The plays of Harold Pinter combine comedy, menace, poetry and mystery to mesmerising and disturbing effect. My first encounter with Pinter came via a television production of No Man’s Land in the 1970s. I was hooked from start to finish despite the fact that the meaning of the play eluded me entirely. I’ve loved Pinter’s work ever since and continue to be entranced by the multilayered power of his imagination.
Michael Billington’s book, first published in 1996 and written with Pinter’s cooperation, is not a full biography, but essentially a critical biography which examines the work in relation to the life. Pinter’s life and work, it transpires, were intimately related, with much of his inspiration arising directly from his experience. An encounter would leave a lasting image in his mind and the image would eventually turn itself into a play. The extraordinary thing is that Pinter was able to transform these fragmentary moments of remembered experience into plays of universal relevance and political resonance. His years as an actor in the 1950s, slogging around British repertory theatres performing in formulaic dramas, also left its imprint on his dramaturgy. Some of his early plays are like Agatha Christie thrillers rewritten by Samuel Beckett.
Received opinion insists that Pinter was an apolitical writer who suddenly acquired a political consciousness in the 1980s. Billington, with his combination of biographical detail and close textual analysis of the plays, is able to demonstrate that received opinion is talking through its collective arse. A man who declared himself a conscientious objector aged 18, to the consternation of his uncomprehending parents, was hardly without political concern. Pinter’s first full-length play, The Birthday Party, is about a nonconformist who is crushed by the forces of convention. The themes which run through all the plays - the battle for territory, dominance and control, the use of language as a weapon - are fundamentally political ones. Billington argues, convincingly in my view, that Pinter’s plays collapse the barriers traditionally erected between personal and political drama. He is concerned with power structures, whether between state and citizen or in a marriage. For Pinter the personal is political and was long before that became a popular slogan.
He started as a poet but his poetic ambition achieved its best realisation on the stage. Old Times and No Man’s Land, while not containing a single line of verse, are nonetheless among the most perfect examples of poetic drama ever written. These plays are three-dimensional poems in which words and images are combined to haunting effect. They possess a seamless fluidity of structure which Billington suggests came from Pinter’s experience of writing for film and television. They are capable of almost limitless interpretation while retaining an impenetrable mystery.

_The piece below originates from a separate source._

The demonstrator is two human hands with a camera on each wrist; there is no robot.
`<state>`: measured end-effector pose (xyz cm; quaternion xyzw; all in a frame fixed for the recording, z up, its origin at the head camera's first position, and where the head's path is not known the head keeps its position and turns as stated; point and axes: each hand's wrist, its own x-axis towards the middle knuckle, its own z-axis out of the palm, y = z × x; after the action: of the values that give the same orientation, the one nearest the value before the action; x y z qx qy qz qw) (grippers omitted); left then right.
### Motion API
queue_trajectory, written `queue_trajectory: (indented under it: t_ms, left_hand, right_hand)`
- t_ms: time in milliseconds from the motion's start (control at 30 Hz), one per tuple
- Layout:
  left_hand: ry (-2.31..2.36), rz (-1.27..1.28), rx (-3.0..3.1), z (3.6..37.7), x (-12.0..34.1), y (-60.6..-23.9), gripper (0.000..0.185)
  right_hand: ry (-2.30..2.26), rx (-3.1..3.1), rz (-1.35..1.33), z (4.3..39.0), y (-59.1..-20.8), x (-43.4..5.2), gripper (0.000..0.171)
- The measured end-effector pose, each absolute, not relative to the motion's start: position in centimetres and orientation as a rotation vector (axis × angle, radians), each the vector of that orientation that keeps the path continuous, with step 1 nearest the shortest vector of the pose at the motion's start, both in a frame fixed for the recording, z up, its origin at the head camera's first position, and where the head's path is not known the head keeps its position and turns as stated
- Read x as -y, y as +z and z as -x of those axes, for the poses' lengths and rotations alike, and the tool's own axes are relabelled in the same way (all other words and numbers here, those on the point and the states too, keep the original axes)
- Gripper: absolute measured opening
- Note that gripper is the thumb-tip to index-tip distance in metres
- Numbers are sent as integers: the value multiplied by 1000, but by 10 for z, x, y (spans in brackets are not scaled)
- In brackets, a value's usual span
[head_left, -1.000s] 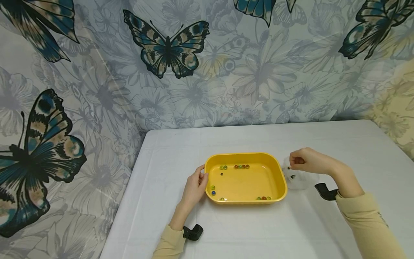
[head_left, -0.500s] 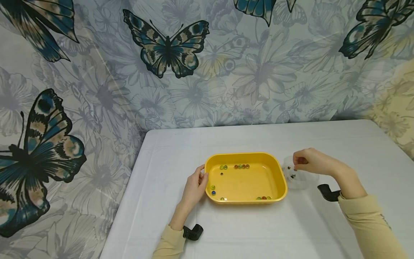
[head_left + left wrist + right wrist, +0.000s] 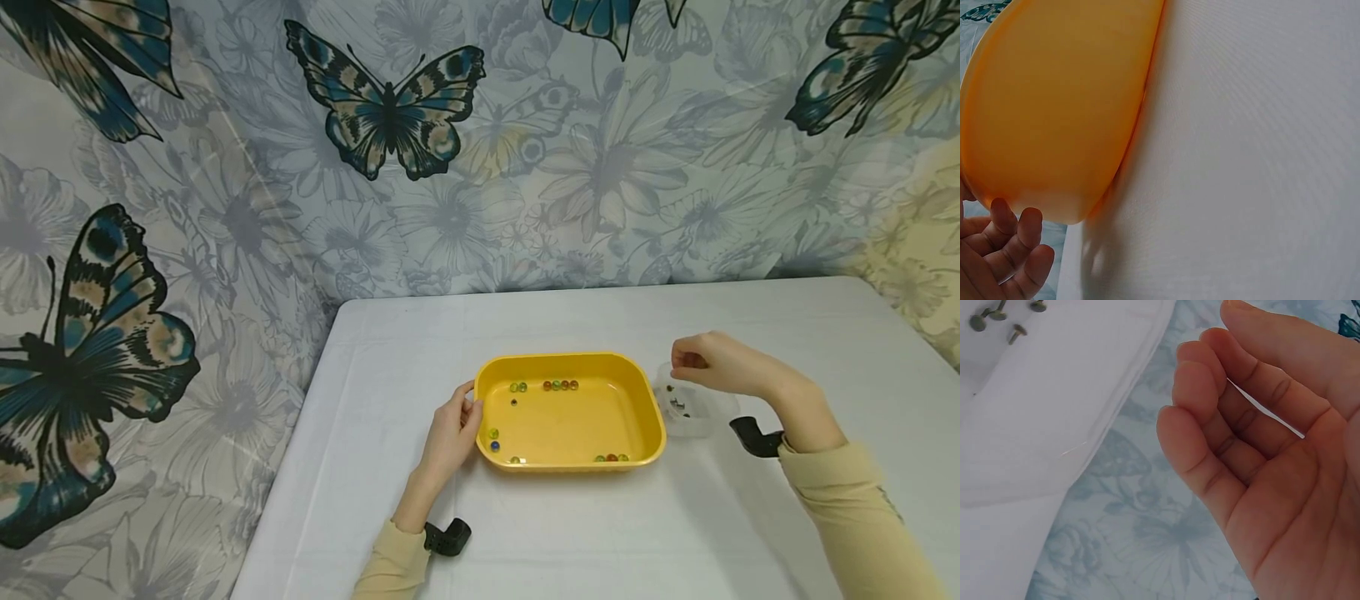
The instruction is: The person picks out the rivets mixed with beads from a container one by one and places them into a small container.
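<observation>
A yellow tray [image 3: 570,425] stands on the table with several glass marbles [image 3: 561,386] and a small dark piece [image 3: 513,402] in it. My left hand [image 3: 456,429] grips its left rim; in the left wrist view, the fingers [image 3: 1030,228] curl by the tray's end. To the right is a clear plastic container [image 3: 690,425] holding several small metal tacks [image 3: 1017,332] with round heads. Just above its far side hovers my right hand [image 3: 712,362]. In the right wrist view, its fingers are loosely curled, the thumb is apart from them, and nothing shows between them.
A white cloth [image 3: 585,533] covers the table. Behind it hangs a fabric backdrop [image 3: 450,225] with butterflies and flowers. The clear container stands close against the tray's right side. Black wrist mounts [image 3: 448,538] sit on both wrists.
My right hand first shifts slightly right and lower over the container, then rises and moves back left. Its tacks are now less covered. The left hand and tray stay still.
</observation>
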<state>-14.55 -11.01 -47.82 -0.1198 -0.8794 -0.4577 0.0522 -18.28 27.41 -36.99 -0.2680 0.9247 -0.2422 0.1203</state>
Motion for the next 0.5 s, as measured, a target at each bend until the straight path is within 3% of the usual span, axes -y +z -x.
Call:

Although never indifferent to public affairs it was only in the 1980s that Pinter fully emerged as a political activist and implacable opponent of American foreign policy. He became that rarity in British cultural life, the politically committed writer. Predictably, he was met with hostility and abuse from most journalists. Billington observes how the British press, rather than engaging with Pinter’s arguments, chose instead to attempt to discredit him by creating a caricature of a pompous, bad-tempered, angry old man.
This is an insightful blend of critical analysis and biography. Biography of a writer is valuable only if it extends or deepens our understanding of his or her work. This book certainly does that, casting light on the autobiographical origins of the plays, while never making the mistake of reducing Pinter’s work to his biography.